Шара ожесточённо ковыряла прутиком в золе. От малейшего движения вверх поднималось облако удушливого пепла, но орчиха этого не замечала.

— Жребий Нольдор, говоришь?… н-ну, это произошло случайно… просто, в какой то момент мне показалось, что я понимаю эту чопорную эльфийку, находящую своё единственное утешение в правлении игрушечным королевством посреди непролазных чащ. В тот миг, когда она пригрозила мне смертью за моё нежданное появление, у меня было только одно желание — чтобы эта королева трёх сосен исчезла куда-нибудь подальше, и наша первая встреча стала бы последней… Вот, собственно, и всё… — Шара хмыкнула. — А вот Эрэнно, тот, кого мне всерьёз было жаль… Хотя, нет, всё верно! — удивлёно воскликнула она и посмотрела на Гэндальфа.

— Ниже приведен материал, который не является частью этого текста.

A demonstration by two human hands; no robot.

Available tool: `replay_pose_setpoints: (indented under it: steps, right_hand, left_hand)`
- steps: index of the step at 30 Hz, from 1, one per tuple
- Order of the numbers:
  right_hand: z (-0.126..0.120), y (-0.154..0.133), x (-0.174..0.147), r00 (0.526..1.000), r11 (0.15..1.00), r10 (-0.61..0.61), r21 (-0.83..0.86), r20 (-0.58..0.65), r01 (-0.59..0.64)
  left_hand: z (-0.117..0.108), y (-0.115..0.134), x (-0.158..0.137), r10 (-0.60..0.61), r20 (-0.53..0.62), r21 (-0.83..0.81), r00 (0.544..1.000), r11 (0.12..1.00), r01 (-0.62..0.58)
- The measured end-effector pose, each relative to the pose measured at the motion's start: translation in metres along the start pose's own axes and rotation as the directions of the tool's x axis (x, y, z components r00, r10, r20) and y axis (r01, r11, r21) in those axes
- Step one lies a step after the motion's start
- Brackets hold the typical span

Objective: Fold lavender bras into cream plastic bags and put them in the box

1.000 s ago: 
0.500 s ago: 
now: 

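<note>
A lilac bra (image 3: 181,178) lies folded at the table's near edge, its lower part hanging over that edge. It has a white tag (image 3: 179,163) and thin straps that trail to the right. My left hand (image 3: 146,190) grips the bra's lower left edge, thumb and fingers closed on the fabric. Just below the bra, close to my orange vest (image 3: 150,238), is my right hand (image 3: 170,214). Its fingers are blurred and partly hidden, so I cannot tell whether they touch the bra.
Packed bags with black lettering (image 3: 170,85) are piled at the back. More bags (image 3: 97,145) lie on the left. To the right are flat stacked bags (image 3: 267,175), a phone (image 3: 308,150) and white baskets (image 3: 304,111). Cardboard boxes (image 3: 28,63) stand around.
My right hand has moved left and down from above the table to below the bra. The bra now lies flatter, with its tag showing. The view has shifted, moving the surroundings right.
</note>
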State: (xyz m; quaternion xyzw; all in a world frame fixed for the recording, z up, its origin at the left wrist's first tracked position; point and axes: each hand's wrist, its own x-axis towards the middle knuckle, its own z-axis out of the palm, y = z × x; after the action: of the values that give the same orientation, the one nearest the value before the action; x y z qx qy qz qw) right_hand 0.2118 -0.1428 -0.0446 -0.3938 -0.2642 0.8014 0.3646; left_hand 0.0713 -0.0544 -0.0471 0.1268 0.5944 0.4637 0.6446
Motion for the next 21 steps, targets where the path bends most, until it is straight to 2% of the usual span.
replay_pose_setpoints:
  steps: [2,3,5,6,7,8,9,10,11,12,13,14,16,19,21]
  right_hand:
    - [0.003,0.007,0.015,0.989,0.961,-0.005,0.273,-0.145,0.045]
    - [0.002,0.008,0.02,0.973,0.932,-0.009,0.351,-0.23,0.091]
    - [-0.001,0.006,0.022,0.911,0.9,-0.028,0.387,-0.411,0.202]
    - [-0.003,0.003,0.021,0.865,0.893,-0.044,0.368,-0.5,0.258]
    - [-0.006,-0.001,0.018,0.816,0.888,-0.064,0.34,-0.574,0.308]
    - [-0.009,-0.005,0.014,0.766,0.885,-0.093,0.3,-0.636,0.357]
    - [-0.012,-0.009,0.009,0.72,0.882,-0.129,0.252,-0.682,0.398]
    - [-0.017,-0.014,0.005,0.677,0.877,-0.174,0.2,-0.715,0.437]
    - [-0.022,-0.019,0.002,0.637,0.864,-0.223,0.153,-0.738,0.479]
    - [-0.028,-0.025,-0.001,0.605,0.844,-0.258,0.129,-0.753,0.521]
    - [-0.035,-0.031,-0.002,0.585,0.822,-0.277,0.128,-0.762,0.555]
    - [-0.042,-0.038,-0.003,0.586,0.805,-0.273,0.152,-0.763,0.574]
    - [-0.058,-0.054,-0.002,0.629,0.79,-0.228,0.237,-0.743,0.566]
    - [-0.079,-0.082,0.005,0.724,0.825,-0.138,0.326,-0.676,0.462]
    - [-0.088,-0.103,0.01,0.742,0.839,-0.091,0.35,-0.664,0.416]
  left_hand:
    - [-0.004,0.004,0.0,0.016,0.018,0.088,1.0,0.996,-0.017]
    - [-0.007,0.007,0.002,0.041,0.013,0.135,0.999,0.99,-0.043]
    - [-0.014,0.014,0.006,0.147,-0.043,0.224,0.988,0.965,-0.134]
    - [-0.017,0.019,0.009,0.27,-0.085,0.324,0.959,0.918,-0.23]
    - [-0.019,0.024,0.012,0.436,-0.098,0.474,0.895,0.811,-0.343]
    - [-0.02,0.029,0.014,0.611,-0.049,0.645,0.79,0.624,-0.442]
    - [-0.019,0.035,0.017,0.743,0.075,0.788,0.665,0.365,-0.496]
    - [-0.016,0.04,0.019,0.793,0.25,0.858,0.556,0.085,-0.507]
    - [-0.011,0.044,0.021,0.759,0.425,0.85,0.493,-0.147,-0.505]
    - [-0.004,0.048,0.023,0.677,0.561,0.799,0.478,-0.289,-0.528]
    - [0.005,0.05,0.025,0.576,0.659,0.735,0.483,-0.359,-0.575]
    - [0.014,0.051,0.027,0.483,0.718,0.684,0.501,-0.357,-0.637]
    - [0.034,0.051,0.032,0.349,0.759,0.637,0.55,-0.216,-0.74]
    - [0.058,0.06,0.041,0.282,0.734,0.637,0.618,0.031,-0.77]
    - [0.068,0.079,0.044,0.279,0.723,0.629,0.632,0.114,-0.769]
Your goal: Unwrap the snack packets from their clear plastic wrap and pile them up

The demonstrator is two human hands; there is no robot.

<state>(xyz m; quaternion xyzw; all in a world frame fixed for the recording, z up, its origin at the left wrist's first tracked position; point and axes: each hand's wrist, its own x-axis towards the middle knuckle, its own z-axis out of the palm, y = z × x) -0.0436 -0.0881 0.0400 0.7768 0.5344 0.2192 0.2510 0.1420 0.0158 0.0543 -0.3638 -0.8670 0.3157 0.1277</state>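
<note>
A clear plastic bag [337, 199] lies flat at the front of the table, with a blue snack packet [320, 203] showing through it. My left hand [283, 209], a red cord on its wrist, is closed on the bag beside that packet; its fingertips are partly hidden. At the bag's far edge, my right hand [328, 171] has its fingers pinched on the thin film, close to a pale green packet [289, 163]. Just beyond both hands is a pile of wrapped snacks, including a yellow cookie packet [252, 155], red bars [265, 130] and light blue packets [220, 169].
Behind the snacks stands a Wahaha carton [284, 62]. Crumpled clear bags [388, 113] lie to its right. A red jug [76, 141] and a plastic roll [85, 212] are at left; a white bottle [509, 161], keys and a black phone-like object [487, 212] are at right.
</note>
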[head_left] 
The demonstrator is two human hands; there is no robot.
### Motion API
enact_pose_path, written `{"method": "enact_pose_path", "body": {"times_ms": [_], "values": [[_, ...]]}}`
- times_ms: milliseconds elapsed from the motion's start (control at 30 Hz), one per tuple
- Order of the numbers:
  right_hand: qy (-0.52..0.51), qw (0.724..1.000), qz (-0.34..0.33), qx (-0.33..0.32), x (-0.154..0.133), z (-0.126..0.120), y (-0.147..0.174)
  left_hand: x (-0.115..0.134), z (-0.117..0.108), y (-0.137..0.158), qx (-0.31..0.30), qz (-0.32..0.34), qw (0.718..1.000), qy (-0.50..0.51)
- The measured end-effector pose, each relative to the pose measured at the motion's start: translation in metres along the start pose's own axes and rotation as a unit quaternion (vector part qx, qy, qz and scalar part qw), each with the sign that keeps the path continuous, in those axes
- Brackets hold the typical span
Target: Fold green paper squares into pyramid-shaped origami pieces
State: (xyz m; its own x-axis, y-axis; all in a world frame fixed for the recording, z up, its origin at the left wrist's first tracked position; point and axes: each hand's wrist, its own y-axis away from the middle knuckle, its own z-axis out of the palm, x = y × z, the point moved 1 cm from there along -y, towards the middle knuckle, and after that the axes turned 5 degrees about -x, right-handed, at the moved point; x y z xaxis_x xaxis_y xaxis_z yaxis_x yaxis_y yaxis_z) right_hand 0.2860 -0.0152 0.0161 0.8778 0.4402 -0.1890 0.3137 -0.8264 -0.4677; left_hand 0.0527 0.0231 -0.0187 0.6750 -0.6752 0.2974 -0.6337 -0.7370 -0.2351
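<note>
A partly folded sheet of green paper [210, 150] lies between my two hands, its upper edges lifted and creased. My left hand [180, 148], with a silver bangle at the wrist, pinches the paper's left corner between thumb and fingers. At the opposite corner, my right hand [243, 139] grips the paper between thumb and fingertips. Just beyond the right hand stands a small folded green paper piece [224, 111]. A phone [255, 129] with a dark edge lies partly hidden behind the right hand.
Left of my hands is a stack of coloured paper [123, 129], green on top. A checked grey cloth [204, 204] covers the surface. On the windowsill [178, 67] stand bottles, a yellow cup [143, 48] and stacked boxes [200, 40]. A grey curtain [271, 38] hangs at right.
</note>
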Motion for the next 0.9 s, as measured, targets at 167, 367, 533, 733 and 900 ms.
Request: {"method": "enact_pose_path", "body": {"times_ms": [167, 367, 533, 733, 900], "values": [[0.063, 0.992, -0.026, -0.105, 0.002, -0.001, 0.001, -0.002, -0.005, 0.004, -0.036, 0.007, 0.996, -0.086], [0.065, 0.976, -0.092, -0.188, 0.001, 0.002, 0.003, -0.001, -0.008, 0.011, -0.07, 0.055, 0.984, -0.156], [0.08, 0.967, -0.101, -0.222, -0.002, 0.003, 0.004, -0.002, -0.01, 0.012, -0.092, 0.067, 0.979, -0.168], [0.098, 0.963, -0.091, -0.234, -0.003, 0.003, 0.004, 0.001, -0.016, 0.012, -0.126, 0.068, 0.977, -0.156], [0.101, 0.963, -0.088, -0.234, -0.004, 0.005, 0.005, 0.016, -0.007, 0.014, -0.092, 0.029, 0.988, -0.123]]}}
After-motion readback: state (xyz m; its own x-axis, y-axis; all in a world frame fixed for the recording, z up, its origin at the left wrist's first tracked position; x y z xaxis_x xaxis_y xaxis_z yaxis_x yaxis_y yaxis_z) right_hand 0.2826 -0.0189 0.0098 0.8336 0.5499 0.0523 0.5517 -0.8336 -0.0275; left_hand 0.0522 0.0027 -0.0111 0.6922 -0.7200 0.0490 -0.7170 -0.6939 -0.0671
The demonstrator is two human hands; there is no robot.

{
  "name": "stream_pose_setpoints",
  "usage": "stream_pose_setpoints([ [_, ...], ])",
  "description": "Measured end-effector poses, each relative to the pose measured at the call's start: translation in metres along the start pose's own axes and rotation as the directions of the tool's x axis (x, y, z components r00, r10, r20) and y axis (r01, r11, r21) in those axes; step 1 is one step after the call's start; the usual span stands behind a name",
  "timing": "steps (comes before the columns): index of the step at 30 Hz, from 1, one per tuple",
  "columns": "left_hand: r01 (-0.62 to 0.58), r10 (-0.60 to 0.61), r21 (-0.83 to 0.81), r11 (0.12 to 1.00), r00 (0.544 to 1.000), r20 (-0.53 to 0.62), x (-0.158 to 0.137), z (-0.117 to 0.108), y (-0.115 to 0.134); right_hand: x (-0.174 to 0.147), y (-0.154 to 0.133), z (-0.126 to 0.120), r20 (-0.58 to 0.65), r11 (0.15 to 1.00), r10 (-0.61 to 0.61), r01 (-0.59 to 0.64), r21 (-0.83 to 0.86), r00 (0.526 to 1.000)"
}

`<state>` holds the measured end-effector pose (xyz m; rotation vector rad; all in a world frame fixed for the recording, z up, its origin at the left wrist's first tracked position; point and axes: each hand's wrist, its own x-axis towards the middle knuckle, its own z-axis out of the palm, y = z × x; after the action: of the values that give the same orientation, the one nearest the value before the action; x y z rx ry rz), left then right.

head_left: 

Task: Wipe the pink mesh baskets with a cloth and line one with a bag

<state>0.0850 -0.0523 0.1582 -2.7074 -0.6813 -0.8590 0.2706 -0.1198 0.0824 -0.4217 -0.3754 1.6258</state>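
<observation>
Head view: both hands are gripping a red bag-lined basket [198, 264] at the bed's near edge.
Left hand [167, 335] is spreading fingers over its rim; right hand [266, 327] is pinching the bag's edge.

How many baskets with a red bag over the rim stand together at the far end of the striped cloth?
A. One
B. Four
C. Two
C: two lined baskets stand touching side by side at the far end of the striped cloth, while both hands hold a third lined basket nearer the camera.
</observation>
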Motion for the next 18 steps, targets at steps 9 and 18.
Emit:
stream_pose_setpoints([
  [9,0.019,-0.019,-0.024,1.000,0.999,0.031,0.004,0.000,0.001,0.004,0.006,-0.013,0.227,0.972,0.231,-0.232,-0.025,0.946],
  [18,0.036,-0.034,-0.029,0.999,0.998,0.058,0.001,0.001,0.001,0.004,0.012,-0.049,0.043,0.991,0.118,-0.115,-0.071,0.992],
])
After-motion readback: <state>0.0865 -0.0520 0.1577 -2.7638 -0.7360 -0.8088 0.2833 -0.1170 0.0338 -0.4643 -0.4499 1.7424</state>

— Ведь ты же убил его, Митрандир? Барлога?

Старый волшебник вздрогнул от нахлынувших воспоминаний. Кивнул.

— Ну… да, — протянула она. — Нет, я понимаю, что у тебя не было иного выхода. Да и его бесполезно было останавливать. Видишь ли, помимо мучительного вечного желания отомстить, у него была ещё одна причина для поединка. Это был его единственный способ умереть. Я знаю, он давно ждал тебя… «Горячий и мёртвый»…

— Он мёртв, — подтвердил Гэндальф. — Вместе с ним я низвергся с заоблачных высей, и багровое пламя Удуна погасло навеки…

Шара посмотрела на мага долгим немигающим взглядом.

— Хорошо. Это хорошо… Он хотел уйти… Я благодарю тебя за него, — шепнула она, не отводя глаз. — И ещё: ты убедил меня.

При этих словах Гэндальф поднялся с бревна и встал в полный рост, как и прежде опираясь на посох.

— Эта ночь пройдёт, как все предыдущие и последующие, — негромко заговорил он, медленно роняя слова. — Здесь, у этого костра, ты в последний раз видишь меня Серым, Майяром Валы Скорби и Прощения. С рассветом я приму иной приличествующий мне облик — Гэндальфа Белого, главы Светлого Совета, служителя вечного пламени Анора и беспощадного врага наступающей тьмы. Никогда впредь не повторится разговор, подобный этому… И потому постарайся запомнить и понять: ты — Память, тебе ведомо всё… Тысячи жизней лежат пред тобой как на ладони. Я уже говорил: своим даром ты можешь распорядиться как угодно.

Ты можешь судить, сочувствуя одним и обвиняя других; ты можешь признать абсолютную правоту одной из сторон: Света или Тьмы, объявив другую воплощённым злом; ну и напоследок, ты можешь, зная всё это, простить всех, даже тех, чья вина неизмерима. Ибо даже тот, кто недостоин оправдания, прощение всё равно заслужил. Ты сетовала на невозможность ничего изменить? Напрасно. Ты можешь исправить не так уж мало чужих ошибок, ведь не случайно слова: «Нет тебе прощения!» — одни из самых страшных слов на земле…

Глава 29

Длинные зубчатые тени крепостных стен ложились на землю при свете умирающего дня. Сверху близкий Бурзугай напоминал полосу отполированного обсидиана — ни всплеска, ни бурунчика на шиверах, серо-черная гладь казалась неподвижной. Мир утопал в тишине. Даже солнце садилось нехотя, словно преодолевая сопротивление стоячего теплого воздуха, как бы вдавливая себя за хребтину далеких гор, за черные кроны леса.